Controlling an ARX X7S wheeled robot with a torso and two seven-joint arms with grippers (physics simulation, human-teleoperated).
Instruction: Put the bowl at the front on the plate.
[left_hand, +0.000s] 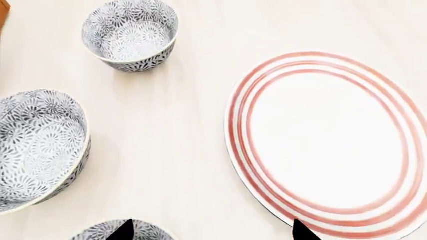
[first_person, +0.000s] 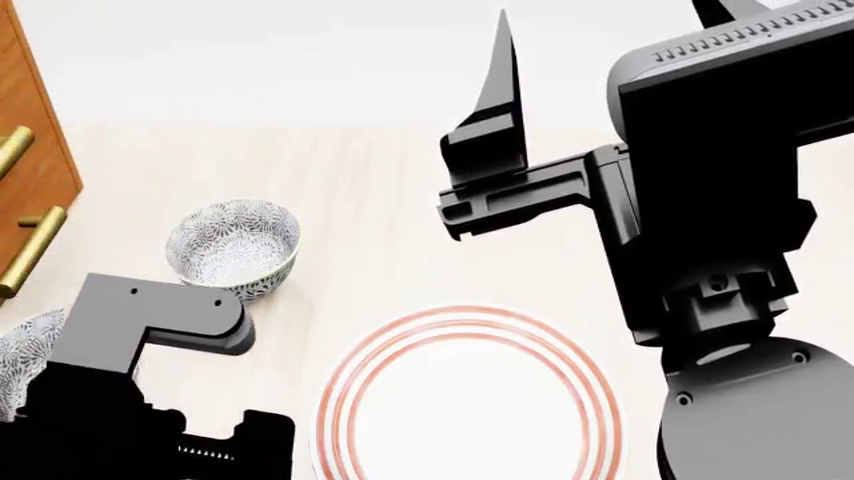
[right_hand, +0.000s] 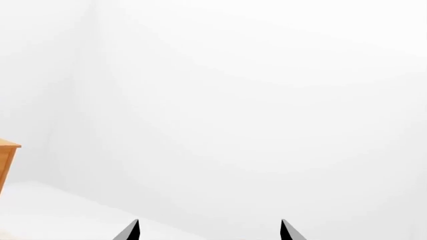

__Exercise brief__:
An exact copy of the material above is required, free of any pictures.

__Response area__:
Controlling an ARX X7S wheeled robot with a torso and two seven-joint arms with grippers (physics simulation, human-teleoperated).
Instruction: Put the bowl at the front on the plate.
[left_hand, +0.000s] 
[first_person, +0.000s] 
[right_hand, +0.000s] 

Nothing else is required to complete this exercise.